Seven unlicensed dispensaries in Rosamond, California were shut down by Kern County Sheriff’s office deputies Wednesday, reports the Sierra Sun Times. The dispensaries were stocked with quality pot, offered loyalty programs, and offered raffles and other promotional items. They appear to be almost indistinguishable from legal dispensaries in nearby communities that allow retail stores.

While home growing is allowed in Kern County, dispensaries are not permitted to open in most towns and communities. The latest sting reflects the constant battle to contain illegal businesses that ignore the county’s strict stance on cannabis.

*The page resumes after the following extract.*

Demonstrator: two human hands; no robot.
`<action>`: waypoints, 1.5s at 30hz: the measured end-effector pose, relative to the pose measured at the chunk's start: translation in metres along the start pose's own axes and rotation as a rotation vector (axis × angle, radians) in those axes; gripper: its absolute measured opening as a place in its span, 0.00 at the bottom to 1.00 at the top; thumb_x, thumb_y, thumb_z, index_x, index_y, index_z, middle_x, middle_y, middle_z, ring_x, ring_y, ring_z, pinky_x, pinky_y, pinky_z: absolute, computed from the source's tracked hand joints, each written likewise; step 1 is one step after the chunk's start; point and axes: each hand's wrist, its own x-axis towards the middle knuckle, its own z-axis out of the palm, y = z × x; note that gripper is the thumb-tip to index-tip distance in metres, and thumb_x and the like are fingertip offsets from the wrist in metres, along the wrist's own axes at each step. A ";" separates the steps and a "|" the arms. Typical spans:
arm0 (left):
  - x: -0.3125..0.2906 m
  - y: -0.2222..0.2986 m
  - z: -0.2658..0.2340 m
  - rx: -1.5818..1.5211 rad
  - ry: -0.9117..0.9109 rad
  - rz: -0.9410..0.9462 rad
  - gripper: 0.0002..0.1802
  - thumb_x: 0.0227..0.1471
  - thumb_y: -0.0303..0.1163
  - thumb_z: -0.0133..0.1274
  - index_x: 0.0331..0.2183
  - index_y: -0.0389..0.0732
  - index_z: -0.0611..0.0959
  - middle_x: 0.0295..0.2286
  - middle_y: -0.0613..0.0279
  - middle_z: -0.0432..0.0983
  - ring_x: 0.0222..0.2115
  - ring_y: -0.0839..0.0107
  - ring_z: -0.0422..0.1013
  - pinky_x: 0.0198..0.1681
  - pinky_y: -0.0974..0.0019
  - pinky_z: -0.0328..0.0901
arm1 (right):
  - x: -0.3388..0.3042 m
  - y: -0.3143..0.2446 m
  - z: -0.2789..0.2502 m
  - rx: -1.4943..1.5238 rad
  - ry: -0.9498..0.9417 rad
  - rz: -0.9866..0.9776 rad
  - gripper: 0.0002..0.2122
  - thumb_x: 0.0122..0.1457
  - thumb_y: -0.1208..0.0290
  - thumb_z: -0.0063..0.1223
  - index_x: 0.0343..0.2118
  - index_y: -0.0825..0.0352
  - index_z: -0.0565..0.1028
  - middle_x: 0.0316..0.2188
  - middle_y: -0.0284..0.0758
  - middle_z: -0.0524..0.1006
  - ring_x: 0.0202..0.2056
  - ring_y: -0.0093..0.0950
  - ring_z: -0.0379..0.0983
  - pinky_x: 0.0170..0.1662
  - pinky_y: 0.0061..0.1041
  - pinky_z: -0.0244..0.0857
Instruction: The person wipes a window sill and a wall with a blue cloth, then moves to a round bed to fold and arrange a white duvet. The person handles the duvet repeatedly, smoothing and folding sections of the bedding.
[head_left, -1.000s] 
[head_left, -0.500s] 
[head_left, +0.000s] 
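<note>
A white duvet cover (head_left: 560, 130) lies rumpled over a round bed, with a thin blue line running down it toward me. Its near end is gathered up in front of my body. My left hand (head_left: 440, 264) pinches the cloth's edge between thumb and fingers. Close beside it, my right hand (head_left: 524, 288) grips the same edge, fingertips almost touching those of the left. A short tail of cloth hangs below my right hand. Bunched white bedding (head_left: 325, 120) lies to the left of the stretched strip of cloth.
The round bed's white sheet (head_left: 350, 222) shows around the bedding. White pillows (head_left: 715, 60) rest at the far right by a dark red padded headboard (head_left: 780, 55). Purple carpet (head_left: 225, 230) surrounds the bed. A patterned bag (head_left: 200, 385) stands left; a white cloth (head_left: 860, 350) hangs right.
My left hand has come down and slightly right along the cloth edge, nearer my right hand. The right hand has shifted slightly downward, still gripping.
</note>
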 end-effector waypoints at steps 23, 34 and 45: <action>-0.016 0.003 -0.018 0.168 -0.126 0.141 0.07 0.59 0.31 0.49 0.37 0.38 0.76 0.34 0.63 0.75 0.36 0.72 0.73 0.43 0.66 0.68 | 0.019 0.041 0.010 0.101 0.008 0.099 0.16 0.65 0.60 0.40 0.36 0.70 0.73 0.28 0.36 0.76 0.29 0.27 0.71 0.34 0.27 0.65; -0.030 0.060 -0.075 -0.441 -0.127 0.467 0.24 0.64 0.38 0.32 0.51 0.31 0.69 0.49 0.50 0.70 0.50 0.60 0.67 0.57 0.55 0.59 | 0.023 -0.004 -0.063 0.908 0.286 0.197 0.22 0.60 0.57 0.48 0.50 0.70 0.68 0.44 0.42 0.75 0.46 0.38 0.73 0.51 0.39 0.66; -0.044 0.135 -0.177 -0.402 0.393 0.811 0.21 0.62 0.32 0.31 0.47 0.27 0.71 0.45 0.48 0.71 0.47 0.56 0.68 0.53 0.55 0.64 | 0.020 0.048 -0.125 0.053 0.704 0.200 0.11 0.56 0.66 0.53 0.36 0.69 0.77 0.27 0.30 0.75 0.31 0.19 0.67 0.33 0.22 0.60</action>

“Kern County Sheriff’s Office officials report that on September 6, 2023, at approximately 7:45 p.m., the Kern County Sheriff’s Office, Kern County High Intensity Drug Trafficking Area Task Force (KC-HIDTA), along with Investigators from the Kern County District Attorney’s Office, executed search warrants on seven illegal marijuana dispensaries operating in the community of Rosamond,” the department posted on Facebook.

The post continues, “Wardens from the California Department of Fish and Wildlife/Cannabis Enforcement Program (CEP), detectives from California Department of Cannabis Control (DCC) and officers from the Kern County Probation Department also assisted in the execution of the search warrants and arrests of numerous subjects found to be involved in operating the illegal marijuana dispensaries.”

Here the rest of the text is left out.